» What is needed
Print, exactly as written, every line from the first line of the records below through the line containing "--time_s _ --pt", and nothing further.

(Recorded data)
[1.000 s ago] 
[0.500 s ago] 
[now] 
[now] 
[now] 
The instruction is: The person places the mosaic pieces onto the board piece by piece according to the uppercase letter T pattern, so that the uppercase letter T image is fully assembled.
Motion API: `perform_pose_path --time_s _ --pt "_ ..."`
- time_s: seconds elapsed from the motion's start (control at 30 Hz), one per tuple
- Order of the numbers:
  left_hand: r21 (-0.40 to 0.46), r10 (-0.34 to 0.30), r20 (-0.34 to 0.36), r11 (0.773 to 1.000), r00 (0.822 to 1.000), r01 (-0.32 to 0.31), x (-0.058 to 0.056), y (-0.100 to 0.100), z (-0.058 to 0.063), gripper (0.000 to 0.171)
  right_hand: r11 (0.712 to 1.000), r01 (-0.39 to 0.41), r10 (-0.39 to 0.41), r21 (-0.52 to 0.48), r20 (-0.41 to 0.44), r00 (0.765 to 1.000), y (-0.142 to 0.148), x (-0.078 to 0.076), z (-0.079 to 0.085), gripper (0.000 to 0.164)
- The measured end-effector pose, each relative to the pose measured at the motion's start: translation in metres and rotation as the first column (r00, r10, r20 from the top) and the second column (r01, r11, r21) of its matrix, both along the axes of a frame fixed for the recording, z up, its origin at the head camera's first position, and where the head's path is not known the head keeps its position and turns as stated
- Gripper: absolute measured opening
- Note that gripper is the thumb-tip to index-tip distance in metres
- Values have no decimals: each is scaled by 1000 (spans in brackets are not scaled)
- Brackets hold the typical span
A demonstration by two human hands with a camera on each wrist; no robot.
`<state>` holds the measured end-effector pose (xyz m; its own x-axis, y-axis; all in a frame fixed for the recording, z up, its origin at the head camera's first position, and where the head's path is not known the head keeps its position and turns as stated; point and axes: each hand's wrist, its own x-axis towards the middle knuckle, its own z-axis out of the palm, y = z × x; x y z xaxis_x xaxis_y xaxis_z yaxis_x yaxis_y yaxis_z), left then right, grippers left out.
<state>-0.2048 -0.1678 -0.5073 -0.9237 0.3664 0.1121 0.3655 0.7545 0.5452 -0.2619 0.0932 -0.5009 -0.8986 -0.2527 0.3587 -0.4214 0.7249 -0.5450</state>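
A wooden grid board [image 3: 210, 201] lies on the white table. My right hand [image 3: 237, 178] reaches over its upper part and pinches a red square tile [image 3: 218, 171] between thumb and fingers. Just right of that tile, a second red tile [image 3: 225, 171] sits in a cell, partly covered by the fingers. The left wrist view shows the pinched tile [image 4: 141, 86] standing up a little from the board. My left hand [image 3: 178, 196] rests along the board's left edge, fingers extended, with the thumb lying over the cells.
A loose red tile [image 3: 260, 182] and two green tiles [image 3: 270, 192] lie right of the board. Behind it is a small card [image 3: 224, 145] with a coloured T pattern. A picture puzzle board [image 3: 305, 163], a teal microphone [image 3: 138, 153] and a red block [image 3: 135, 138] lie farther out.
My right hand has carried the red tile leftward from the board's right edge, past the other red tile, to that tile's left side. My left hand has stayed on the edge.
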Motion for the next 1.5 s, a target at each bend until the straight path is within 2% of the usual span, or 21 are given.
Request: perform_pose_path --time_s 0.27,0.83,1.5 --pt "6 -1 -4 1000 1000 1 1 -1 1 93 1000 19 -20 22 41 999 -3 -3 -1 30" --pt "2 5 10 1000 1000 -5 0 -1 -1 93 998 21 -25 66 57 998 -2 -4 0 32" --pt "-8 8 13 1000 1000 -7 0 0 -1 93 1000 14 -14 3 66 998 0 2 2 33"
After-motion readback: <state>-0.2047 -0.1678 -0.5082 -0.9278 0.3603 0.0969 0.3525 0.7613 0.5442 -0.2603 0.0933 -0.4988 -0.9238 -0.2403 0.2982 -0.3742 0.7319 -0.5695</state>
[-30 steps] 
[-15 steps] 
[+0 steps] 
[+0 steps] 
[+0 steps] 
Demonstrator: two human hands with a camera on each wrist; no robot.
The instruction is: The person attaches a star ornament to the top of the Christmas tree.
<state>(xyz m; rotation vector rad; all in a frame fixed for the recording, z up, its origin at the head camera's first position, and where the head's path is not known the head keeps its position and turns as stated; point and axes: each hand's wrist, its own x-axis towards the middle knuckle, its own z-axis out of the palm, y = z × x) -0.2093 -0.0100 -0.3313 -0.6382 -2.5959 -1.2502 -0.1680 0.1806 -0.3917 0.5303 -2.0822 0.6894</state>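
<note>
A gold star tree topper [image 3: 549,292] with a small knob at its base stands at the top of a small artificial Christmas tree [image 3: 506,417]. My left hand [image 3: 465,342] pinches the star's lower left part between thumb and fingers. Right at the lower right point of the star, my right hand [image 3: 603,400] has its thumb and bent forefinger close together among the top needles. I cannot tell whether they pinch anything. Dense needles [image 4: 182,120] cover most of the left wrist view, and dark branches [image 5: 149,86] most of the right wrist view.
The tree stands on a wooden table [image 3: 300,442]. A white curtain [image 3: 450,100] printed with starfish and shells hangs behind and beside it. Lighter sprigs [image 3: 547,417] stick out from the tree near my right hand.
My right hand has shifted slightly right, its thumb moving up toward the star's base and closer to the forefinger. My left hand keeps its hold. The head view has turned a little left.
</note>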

» Exercise response
[1.000 s ago] 
[0.500 s ago] 
[now] 
[now] 
[now] 
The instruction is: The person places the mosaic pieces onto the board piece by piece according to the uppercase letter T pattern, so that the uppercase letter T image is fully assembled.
Motion API: `perform_pose_path --time_s _ --pt "_ ..."`

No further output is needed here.